The union also agreed to forego any extra pay from the $10 million in American Rescue Plan Act money that the city council approved for spending on city employees.
Additionally, the contract no longer includes a clause mandating raises that would match any the fire union gets -- a longtime staple of police and fire contracts.
NO CHANGE TO EVERGREEN
The police union’s evergreen clause keeps contract’s terms in place, even after it expires. Though officers’ pay is frozen during that time, opponents of the clause argue that it gives the union unfair leverage to walk away from the bargaining table.
That was an especially big concern during the last round of contract talks, when the city was trying to overhaul officer and firefighter health care. The city even tried to get the clause declared unconstitutional in an unsuccessful attempt to get around it during those negotiations.
Though the city ultimately got the police union to agree to cut the clause from 10 years down to eight in the last contract, the city team made no attempt to negotiate it down any further this time.
Villagomez pointed out, though, that the clause now includes increasing health care costs during the evergreen period, which the city believes is enough of an incentive for the union to wrap things up quickly.
The union has been in evergreen for five months during these negotiations after the previous contract expired Sep. 30, 2021.
Although this was the key issue in the 2016-2021 contract, there was very little haggling over health care costs.
Officer health care contributions will continue to go up by 10 percent every year, which will continue even in an evergreen period.
Mayor Ron Nirenberg:
“Considering the history of prior collective bargaining negotiations, I’m personally thrilled that the City of San Antonio and the new SAPOA leadership have been able reach a deal in roughly a year that both sides agree is right for the public and right for our uniformed officers and their families.”
City Manager Erik Walsh:
“This agreement compensates our officers for the great work they do, while ensuring that the disciplinary process is fair and balanced for our Police Chief to address officer misconduct. I want to thank the San Antonio Police Officers Association for their good faith negotiations. I hope this sets a new standard of what is possible when the City and the Union work together towards a greater goal. Both parties came to the table with priorities and a genuine willingness to negotiate, and I believe both parties achieved what they set out to accomplish.”

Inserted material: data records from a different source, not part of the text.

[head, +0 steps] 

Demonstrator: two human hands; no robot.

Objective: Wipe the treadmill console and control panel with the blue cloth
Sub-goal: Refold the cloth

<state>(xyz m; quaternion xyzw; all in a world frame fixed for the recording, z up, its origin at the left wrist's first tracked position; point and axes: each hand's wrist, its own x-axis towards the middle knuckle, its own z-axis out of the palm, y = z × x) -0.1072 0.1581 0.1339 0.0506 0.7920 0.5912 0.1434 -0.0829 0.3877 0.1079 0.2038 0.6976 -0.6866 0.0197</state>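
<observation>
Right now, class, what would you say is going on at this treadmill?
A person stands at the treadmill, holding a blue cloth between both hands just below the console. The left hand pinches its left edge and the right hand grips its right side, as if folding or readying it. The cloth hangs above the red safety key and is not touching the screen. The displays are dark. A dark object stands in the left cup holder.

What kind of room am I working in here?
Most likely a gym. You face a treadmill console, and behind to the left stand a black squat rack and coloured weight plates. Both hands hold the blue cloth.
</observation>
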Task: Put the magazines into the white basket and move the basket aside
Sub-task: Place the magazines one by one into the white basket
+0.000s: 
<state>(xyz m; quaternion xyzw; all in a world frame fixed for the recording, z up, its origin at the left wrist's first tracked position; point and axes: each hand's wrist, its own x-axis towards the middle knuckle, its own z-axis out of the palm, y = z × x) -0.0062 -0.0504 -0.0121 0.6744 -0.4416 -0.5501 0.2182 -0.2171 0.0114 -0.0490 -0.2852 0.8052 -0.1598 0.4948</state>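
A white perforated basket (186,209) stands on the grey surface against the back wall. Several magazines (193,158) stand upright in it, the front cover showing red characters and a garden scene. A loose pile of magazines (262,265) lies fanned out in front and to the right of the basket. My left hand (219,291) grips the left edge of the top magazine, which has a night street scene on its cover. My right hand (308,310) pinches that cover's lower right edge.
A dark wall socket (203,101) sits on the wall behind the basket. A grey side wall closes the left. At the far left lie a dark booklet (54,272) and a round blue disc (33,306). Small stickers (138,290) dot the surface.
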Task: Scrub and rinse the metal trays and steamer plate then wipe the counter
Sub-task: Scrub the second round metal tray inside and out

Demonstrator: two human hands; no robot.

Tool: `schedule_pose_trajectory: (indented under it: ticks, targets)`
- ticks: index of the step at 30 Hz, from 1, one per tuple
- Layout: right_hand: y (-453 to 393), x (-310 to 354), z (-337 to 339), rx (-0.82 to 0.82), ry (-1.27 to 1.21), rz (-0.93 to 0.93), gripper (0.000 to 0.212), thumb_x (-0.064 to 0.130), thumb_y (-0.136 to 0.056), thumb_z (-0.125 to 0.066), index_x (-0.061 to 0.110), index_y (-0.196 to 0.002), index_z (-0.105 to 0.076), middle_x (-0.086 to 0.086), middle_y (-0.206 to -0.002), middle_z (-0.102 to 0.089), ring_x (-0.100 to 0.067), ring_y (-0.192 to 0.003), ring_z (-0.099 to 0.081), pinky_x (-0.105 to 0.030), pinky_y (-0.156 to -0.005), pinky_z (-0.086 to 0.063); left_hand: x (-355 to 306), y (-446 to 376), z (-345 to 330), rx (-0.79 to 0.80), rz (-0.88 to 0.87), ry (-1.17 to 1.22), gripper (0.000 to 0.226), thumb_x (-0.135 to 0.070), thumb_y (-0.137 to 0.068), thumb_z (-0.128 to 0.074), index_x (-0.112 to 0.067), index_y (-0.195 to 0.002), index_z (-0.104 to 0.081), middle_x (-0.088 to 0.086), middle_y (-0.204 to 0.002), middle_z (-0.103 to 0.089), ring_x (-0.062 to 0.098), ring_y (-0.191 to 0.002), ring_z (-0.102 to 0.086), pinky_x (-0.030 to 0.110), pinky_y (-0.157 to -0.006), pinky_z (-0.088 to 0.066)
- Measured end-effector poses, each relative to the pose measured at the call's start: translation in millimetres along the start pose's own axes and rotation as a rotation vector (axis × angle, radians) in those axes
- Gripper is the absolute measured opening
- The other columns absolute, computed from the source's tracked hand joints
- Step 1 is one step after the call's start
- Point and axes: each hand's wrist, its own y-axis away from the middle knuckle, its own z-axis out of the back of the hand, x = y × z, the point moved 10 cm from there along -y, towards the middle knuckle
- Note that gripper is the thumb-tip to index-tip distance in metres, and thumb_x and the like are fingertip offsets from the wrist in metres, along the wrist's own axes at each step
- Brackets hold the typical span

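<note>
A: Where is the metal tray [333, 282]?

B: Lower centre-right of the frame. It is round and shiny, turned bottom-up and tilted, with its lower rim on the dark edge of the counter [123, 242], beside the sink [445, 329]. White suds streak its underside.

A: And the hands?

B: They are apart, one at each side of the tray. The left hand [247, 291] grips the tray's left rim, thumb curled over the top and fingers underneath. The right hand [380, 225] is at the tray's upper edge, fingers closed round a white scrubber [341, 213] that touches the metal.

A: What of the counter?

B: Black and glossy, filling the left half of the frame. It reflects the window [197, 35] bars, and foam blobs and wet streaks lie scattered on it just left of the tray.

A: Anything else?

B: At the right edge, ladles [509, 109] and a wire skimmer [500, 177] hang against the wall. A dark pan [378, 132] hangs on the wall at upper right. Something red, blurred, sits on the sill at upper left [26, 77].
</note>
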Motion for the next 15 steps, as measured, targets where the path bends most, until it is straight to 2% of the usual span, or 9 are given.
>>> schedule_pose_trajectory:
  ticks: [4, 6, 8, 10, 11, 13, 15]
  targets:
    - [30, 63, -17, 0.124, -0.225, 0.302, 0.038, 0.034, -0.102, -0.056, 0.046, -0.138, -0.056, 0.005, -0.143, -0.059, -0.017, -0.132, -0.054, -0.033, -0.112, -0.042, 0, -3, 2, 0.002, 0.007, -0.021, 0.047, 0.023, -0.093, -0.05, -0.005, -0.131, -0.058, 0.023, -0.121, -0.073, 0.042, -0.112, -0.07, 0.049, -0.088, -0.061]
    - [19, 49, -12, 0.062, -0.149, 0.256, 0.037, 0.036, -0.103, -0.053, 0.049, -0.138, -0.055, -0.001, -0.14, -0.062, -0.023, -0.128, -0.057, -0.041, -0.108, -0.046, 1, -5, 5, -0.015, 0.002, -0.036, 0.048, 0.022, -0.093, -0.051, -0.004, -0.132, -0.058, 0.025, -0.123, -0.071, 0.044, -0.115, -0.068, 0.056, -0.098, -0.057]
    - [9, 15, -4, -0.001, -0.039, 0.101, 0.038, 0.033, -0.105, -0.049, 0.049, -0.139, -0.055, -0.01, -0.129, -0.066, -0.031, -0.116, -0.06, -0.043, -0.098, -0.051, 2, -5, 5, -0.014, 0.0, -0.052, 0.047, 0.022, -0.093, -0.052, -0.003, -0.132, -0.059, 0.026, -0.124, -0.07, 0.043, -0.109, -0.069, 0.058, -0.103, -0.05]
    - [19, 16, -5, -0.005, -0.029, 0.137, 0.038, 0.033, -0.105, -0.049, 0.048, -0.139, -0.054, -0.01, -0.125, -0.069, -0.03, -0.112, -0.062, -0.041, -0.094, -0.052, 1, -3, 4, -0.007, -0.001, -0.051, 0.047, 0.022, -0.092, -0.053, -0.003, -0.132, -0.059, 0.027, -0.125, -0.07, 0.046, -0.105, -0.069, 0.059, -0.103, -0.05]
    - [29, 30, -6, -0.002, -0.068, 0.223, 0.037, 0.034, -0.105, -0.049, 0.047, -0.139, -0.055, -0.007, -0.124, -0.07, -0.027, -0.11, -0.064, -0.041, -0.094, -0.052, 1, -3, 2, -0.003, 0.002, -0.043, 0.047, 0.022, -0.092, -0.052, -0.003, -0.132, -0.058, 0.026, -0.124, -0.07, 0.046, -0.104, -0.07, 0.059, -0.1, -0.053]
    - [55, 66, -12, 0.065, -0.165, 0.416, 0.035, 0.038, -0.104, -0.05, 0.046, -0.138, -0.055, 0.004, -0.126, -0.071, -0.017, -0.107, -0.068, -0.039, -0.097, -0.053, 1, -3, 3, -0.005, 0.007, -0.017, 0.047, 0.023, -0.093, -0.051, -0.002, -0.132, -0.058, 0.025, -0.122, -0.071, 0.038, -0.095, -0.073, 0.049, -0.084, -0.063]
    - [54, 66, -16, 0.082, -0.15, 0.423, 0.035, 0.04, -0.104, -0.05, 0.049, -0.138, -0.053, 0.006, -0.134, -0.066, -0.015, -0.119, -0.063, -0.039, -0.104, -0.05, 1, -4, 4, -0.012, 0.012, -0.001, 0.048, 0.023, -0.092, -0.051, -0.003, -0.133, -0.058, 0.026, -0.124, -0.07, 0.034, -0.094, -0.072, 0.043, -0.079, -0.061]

SAPOA President John “Danny” Diaz
“After a year of negotiations, we are proud to announce a tentative Collective Bargaining Agreement between the San Antonio Police Officers Association (SAPOA) and the City of San Antonio. Our Bargaining Team and City leadership made consistent movement towards an agreement that maintains healthcare benefits, increases wages, and provides updates to police accountability practices.
In any negotiation there are always challenging moments, but both sides consistently worked towards our shared goals of providing a contract that protects police officers, while delivering on community concerns about the future of law enforcement and police accountability in San Antonio. We believe we have met our shared goals and are delivering the contract to our Membership for input and review. Over the next few weeks, we will brief our SAPOA family and request ratification of the contract in a formal vote.
I want to thank our SAPOA Bargaining Team for their hard work and dedication to our law enforcement family. I also extend my gratitude to City leadership for fair negotiations and the teamwork to reach this tentative agreement.”